Copy out the data exactly as it appears, without a single image.

(DATA PROVIDED Opens)

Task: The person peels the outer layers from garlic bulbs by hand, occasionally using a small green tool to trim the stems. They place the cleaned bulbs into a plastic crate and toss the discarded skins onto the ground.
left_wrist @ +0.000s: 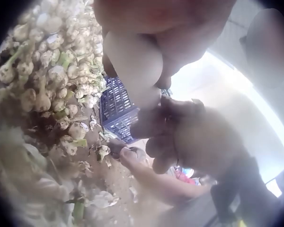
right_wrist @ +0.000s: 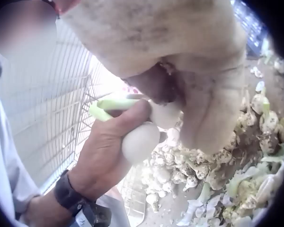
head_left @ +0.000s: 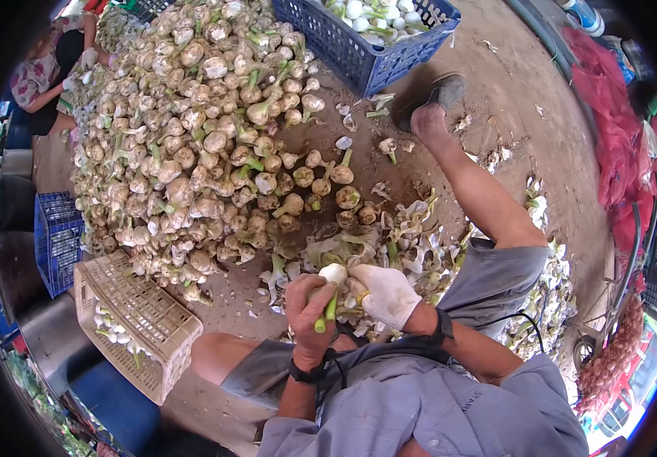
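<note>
My bare left hand (head_left: 309, 312) grips a peeled white garlic bulb (head_left: 333, 274) in front of my lap, its cut green stem (head_left: 331, 307) pointing down towards me. In the right wrist view, a white rounded garlic surface (right_wrist: 141, 143) shows below the left thumb, and another white part (right_wrist: 164, 113) lies up against the right hand. My right hand (head_left: 391, 295) wears a dirty white glove, with the thumb tip bare. Its fingers are curled and pinch at the bulb's far side. The glove partly hides that contact in the right wrist view.
A large heap of unpeeled garlic (head_left: 191, 137) spreads ahead, with peelings (head_left: 412, 228) near my legs. A blue crate (head_left: 366, 65) of peeled bulbs stands beyond my foot. A beige crate (head_left: 138, 320) lies at left, near a blue crate (head_left: 58, 240). Another person (head_left: 46, 68) sits at far left.
</note>
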The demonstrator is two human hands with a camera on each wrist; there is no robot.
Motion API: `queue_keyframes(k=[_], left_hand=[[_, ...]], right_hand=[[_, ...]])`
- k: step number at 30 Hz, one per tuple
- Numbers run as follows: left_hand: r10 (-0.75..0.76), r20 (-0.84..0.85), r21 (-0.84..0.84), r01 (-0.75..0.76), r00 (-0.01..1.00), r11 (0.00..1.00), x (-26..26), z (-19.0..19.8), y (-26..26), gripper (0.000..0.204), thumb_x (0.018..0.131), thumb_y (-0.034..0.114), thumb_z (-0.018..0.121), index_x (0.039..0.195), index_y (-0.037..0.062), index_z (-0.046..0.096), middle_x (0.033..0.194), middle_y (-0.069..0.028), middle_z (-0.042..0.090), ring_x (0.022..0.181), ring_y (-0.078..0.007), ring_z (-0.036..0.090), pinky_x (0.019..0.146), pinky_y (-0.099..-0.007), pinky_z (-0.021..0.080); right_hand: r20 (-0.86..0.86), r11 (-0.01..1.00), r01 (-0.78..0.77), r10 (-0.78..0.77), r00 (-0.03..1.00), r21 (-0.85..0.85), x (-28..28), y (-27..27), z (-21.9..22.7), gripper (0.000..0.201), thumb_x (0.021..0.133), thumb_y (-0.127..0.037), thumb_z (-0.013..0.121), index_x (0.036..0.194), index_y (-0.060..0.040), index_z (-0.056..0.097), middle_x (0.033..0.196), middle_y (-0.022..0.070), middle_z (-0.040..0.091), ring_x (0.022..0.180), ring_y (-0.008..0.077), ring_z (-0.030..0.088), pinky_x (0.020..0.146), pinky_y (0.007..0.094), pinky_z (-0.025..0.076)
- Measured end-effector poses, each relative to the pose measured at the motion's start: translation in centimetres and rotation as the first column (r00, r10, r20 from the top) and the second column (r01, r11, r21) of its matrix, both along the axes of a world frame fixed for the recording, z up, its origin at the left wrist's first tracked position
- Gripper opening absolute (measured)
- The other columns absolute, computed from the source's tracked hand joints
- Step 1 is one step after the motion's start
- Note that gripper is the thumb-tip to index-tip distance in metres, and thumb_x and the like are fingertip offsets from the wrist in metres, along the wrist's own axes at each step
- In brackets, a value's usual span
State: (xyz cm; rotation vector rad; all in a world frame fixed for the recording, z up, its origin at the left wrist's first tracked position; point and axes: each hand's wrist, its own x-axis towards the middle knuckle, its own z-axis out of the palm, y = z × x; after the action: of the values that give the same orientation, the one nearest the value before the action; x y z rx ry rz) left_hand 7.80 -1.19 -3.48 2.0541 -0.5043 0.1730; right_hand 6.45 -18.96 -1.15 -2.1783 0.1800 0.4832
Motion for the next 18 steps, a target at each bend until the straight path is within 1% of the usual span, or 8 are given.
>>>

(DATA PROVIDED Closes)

### ANSWER SECTION
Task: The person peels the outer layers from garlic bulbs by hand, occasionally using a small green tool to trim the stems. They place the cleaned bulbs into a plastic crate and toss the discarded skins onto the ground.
left_wrist @ +0.000s: 
right_wrist @ +0.000s: 
head_left @ +0.000s: 
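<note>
My bare left hand (head_left: 309, 312) grips a peeled white garlic bulb (head_left: 333, 274) in front of my lap, its cut green stem (head_left: 331, 307) pointing down towards me. In the right wrist view, a white rounded garlic surface (right_wrist: 141, 143) shows below the left thumb, and another white part (right_wrist: 164, 113) lies up against the right hand. My right hand (head_left: 391, 295) wears a dirty white glove, with the thumb tip bare. Its fingers are curled and pinch at the bulb's far side. The glove partly hides that contact in the right wrist view.
A large heap of unpeeled garlic (head_left: 191, 137) spreads ahead, with peelings (head_left: 412, 228) near my legs. A blue crate (head_left: 366, 65) of peeled bulbs stands beyond my foot. A beige crate (head_left: 138, 320) lies at left, near a blue crate (head_left: 58, 240). Another person (head_left: 46, 68) sits at far left.
</note>
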The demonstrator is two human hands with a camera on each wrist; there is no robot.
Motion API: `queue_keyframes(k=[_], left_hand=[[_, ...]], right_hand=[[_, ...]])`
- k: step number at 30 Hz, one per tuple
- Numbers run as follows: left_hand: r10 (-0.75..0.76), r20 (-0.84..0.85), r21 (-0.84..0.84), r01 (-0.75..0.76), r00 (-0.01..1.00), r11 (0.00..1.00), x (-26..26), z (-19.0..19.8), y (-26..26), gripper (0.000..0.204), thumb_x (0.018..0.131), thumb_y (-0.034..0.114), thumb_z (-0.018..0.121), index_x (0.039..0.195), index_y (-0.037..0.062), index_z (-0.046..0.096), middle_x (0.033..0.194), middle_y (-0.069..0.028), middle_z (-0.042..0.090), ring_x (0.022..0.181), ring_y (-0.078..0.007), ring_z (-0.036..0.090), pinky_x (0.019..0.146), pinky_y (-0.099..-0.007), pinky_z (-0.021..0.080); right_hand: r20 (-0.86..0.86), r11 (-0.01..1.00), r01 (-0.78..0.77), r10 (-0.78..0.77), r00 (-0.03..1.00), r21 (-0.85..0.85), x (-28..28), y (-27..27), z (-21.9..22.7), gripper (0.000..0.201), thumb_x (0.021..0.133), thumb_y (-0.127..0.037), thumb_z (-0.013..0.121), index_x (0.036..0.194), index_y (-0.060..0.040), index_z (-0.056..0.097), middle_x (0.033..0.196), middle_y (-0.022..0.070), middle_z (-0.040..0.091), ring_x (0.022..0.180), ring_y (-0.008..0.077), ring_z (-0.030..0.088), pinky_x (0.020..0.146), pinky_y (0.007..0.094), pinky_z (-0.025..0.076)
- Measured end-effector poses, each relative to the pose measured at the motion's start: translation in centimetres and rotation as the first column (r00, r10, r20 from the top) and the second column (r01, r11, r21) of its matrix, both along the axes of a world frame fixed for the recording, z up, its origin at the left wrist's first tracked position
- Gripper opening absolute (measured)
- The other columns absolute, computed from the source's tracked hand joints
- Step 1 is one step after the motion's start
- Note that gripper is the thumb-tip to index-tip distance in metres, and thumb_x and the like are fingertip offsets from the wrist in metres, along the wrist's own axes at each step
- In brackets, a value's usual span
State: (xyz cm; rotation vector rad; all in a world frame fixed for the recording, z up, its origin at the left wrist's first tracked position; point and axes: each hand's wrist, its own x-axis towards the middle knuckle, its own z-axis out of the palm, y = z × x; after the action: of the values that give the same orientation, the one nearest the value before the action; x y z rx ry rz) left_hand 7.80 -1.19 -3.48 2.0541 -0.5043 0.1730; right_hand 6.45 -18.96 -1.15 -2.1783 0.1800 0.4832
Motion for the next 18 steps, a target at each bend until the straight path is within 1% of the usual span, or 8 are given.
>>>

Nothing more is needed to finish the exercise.